You don’t give all your children the same name. If they’re all named “Dave,” then they’d all come running at the same time when you called.
By the same logic, if you call every document you produce a “Policy,” then you can’t distinguish policies from other document types.
With the imminent implementation of the European Union’s General Data Protection Regulation (GDPR), “data subjects” (= you and me) are being asked to consent to various sets of terms around the use of our personal data. As expected, I have recently received messages from Twitter, Instagram, and others, asking me to consent to a new “Privacy Policy” or “Data Policy.”
Wrong name for that document.
What I am being asked to consent to are new contractual terms, and I am happy to do that. But those new terms are not a “policy.”
Once I consent, those terms form a binding “contract” between them and me. I consent to those terms the same way I consent to terms when I contract freely with any organization. Documents containing those terms are properly titled “Contract,” “Agreement,” or “Terms and Conditions.”
Paragraph 32 of the GDPR specifies that an
“informed and unambiguous indication of the data subject’s agreement to the processing of personal data”

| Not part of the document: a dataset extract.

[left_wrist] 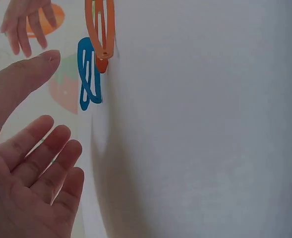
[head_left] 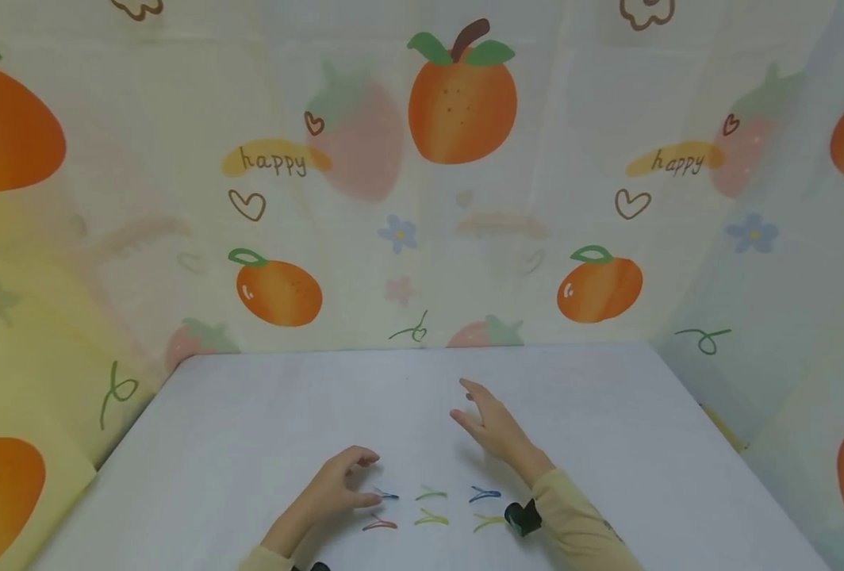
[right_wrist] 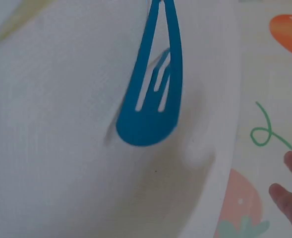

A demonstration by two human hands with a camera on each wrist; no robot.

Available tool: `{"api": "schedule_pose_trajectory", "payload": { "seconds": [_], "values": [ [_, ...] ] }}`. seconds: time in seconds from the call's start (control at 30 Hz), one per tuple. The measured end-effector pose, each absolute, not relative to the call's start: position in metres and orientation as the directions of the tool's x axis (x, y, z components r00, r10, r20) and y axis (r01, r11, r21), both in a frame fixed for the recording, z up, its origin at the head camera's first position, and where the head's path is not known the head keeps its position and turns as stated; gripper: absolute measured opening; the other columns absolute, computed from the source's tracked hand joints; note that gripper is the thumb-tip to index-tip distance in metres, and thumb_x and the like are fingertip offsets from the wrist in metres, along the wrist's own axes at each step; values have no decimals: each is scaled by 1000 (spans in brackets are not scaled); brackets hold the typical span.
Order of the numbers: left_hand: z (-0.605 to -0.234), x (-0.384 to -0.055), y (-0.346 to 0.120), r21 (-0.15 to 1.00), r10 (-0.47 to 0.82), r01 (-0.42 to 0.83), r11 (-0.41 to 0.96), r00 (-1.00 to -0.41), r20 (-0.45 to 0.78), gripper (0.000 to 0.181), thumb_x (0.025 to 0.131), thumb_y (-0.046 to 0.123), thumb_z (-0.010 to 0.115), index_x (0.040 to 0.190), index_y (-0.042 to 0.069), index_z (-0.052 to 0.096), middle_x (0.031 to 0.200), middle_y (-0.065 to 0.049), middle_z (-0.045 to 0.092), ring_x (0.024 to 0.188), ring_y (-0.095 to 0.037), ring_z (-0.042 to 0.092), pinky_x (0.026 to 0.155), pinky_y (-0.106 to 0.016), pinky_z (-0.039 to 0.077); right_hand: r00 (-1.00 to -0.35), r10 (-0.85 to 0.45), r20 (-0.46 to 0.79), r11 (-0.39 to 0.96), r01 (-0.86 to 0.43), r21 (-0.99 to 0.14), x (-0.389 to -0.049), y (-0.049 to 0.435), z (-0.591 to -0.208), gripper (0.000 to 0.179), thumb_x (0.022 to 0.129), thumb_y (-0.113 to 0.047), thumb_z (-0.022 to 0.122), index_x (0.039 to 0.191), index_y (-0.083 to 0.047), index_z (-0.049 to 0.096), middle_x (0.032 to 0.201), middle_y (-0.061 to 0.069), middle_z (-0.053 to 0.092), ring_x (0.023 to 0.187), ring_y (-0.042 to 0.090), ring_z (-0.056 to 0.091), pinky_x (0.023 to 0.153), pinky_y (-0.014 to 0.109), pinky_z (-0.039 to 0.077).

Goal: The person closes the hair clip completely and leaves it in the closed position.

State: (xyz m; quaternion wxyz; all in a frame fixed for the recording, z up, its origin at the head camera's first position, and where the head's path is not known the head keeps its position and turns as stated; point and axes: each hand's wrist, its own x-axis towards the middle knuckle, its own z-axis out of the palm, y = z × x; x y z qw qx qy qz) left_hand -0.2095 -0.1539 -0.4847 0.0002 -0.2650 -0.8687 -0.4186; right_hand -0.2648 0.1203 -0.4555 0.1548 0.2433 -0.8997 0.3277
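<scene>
Snap hair clips lie in two rows of three on the white table. The back row holds a blue clip [head_left: 388, 495] at left, a pale green clip [head_left: 431, 493] and another blue clip [head_left: 485, 495]. In front are an orange-red clip [head_left: 380, 523], a yellow-green clip [head_left: 432, 518] and a yellow clip [head_left: 489, 521]. My left hand [head_left: 331, 490] hovers beside the left blue clip, thumb and fingers spread apart, holding nothing. Beyond the clips, my right hand [head_left: 499, 430] is raised over the table with its fingers extended and no object in it.
Behind the white table [head_left: 308, 404] hangs a cloth backdrop [head_left: 465, 270] printed with oranges, strawberries and hearts, which also runs along both sides. A black wrist strap [head_left: 523, 519] on the right arm overlaps the end of the yellow clip in the head view.
</scene>
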Motion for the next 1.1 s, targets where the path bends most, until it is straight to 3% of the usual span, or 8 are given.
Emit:
{"api": "schedule_pose_trajectory", "payload": {
  "seconds": [0.2,0.43,0.67,0.87,1.1],
  "values": [
    [-491,-210,-160,709,435,444,549,-875,212,48,58,35,65,97,11,50,94,4,50,87,-14,44,73,-34,34,-752,-333,569,564,-642,-519,-259,117,-451,44,77,-33,47,111,-6,42,110,0,44,90,10,46,73,28,35],
    [-498,-210,-165,703,433,499,507,-853,293,46,56,32,67,93,10,52,90,4,51,85,-13,46,75,-34,32,-748,-335,573,527,-653,-543,-248,111,-446,39,78,-31,47,109,-7,44,106,0,47,89,11,46,71,30,36],
    [-505,-204,-165,716,400,460,525,-876,270,45,55,34,67,92,15,52,91,9,50,91,-10,43,79,-32,28,-718,-357,598,497,-688,-529,-236,103,-446,37,78,-28,47,108,-6,46,105,0,48,89,11,46,70,30,37],
    [-493,-194,-162,712,404,524,468,-843,355,43,57,23,69,92,7,51,91,0,52,91,-17,43,78,-34,27,-687,-370,626,473,-719,-509,-230,93,-448,35,79,-24,48,107,-4,46,103,2,49,91,10,45,75,30,34],
    [-483,-189,-159,744,405,516,425,-843,353,39,59,15,68,92,3,51,91,-5,52,91,-22,43,78,-37,26,-673,-372,640,398,-738,-545,-219,79,-449,32,78,-19,49,105,-3,46,103,3,49,92,12,45,75,30,34]
  ]
}}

must be obtained by “controllers and processors” (= the companies that we give it to). It doesn’t specify what the document containing those terms needs to be called.
Let’s not forget the most fundamental distinction in policy writing: the distinction between documents that set the rules and documents that restate them. Policies are the former.
The incorrectly titled “Instagram Data Policy” is not a policy because it doesn’t set the rules; it merely restates them in a way I can understand. The “Data Policy”—if there is one—would be the document that actually establishes those rules, signed off by the higher-ups in the organization.
We know that people get confused when looking at different policy instruments. Failure to distinguish policies from contracts exacerbates the problem. What would be helpful is if we didn’t call a document a “Policy” unless it really is one.
Or we could just call all our children “Dave.”